Светлана Нарватова - Искусство управлять людьми (СИ)
— А она знает?
— Что?
— Что ты к ней к комп заглядывал?
— Знает.
Игорь присвистнул.
— Она тебя не убила?
— А почему меня должна была убивать она?
— Ну как… Я бы тоже по головке не погладил, если бы кто-то залез ко мне в компьютер.
— Мужик, это компьютер! Обычная техника. Как телевизор или сидюк.
— Не скажи. Это техника индивидуального пользования.
— Не знаю. Мне, например, скрывать нечего.
— Что, даже порнухи нет? — ухмыльнулся Игорь.
— А чего ее скрывать? Не понимаю, откуда эта трепетная чувствительность? Я же не в почту залез. И не в «историю» браузера. И по папкам не шарил. Я что, совсем без понятий? Зашел на свой форум от нечего делать. А там ее ник.
— И что она?
— Ничего. С-сука!
— В смысле, промолчала?
— Как же. Как всегда в своем репертуаре. Ничего нового о себе я не узнал. Я же спортсмен. Читай: «слабоумный».
— И как ты собираешься дальше писать у нее курсовую?
— А никак. Как каникулы новогодние закончатся, напишу заявление.
— Думаешь, руководителя меняют на раз?
— А я передам его в правильные руки. И гуд бай, Марья Петровна.
— Ладно, с нею всё понятно. А ты чего так завелся? Ну, point. Ну, троллила. Так она тебя и на занятиях не слишком жаловала.
Рассказывать интимные подробности своих отношений с Горской Андрей не собирался. Никому.
— Даже сам не знаю. По дури, наверное. Давай замнем. Ты чего зашел-то?

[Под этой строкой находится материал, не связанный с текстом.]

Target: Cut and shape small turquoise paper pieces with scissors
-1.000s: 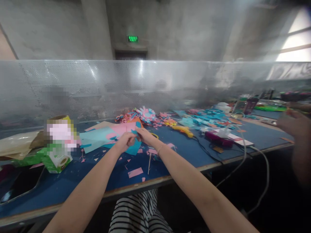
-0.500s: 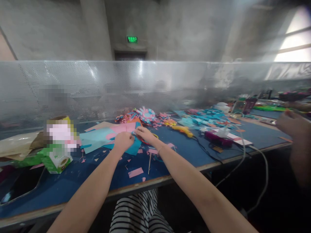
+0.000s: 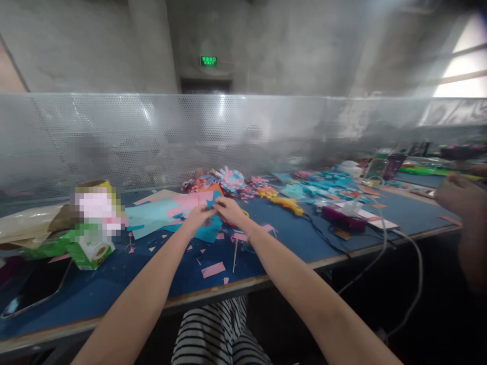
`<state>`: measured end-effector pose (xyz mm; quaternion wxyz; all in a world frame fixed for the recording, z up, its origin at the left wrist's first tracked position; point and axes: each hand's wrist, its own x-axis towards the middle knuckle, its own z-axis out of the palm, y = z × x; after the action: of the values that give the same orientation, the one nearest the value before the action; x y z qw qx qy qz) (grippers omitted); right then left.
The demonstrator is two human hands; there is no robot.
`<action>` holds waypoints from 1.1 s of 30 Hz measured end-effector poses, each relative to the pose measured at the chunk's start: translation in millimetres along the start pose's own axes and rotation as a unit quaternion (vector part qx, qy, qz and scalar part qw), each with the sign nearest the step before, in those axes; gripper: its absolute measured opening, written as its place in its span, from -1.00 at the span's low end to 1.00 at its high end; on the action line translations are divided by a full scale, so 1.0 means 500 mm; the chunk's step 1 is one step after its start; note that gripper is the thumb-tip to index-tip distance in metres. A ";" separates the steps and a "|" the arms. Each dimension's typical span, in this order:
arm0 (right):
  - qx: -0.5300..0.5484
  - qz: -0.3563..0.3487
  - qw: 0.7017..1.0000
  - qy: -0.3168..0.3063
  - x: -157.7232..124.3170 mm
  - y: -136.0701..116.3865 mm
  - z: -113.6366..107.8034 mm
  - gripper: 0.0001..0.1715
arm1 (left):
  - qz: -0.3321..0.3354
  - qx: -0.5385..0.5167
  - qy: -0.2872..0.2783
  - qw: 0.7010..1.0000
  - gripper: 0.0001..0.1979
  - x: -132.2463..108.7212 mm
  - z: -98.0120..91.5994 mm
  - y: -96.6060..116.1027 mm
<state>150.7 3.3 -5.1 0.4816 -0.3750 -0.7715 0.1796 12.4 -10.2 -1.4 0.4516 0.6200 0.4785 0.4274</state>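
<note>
Yellow glue gun (image 3: 288, 205) lies on the blue desk (image 3: 294, 243); we take bearings from it. Left of the gun, our right hand (image 3: 228, 210) pinches a small blue paper piece (image 3: 210, 204) between thumb and fingers. Our left hand (image 3: 200, 217) meets it there, fingers curled; they are too blurred for us to tell their grip. Farther left of the gun we note a pink sheet (image 3: 186, 201) and a pale blue sheet (image 3: 152, 219); to its right, a purple object (image 3: 342, 219).
</note>
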 end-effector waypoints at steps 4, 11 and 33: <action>0.025 0.017 1.000 -0.002 0.002 -0.001 -0.001 -0.79 | -0.047 -0.200 -0.011 0.979 -0.85 -0.005 0.000 0.013; -0.001 -0.068 0.998 0.001 0.005 0.019 -0.002 -0.86 | -0.117 -0.322 0.040 0.938 -0.81 -0.006 -0.004 0.025; 0.123 0.012 0.991 0.044 0.005 0.013 0.001 -0.85 | -0.023 -0.279 0.062 0.958 -0.76 0.004 -0.013 0.007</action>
<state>152.1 9.2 -8.0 0.5555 -0.3302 -0.7167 0.2621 7.4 -7.6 3.6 0.5857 0.4305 0.3817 0.5709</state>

— Да думал, пока клиенты отдыхают, своим курсовиком заняться. Надеялся, что у тебя какие-нибудь идеи появились. А ты, наверное, теперь эту тему совсем забросишь?
— С чего бы? Я курсовик не для Горской собирался делать, а для себя. Пусть утрется, королева звезд. В ближайшее время сяду и накидаю основные мысли. Я тебе позвоню.
— ОК. Ну, тогда с наступающим тебя Рождеством.
— И тебя.
Выговорился, и на душе стало легче. Вереин вышел из-за стола, пожал на прощание Игорю руку и проводил до двери.
В коридоре, у стены, стояла Верочка.
— Здравствуй, Андрей! Я хотела тебе отдать подарок на Новый Год, — промямлила она. — Ты тогда так быстро ушел с вечеринки…
Немного остыв, Маша пришла к выводу, что, наверное, всё не так плохо, как показалось на первый взгляд. У Андрея явно мозги расплавились от ревности. С одной стороны, конечно, такие безумные собственнические реакции кавалера — это ужасно. С другой — льстит, черт возьми. Если смотреть на ситуацию объективно, то у Андрея были основания. Если бы она сама заметила в его квартире бесхозную женскую вещицу, одной выеденной плешью дело бы не обошлось. Когда Вереин одумается и придет извиняться, она обязательно расскажет, что рассталась с Валерой.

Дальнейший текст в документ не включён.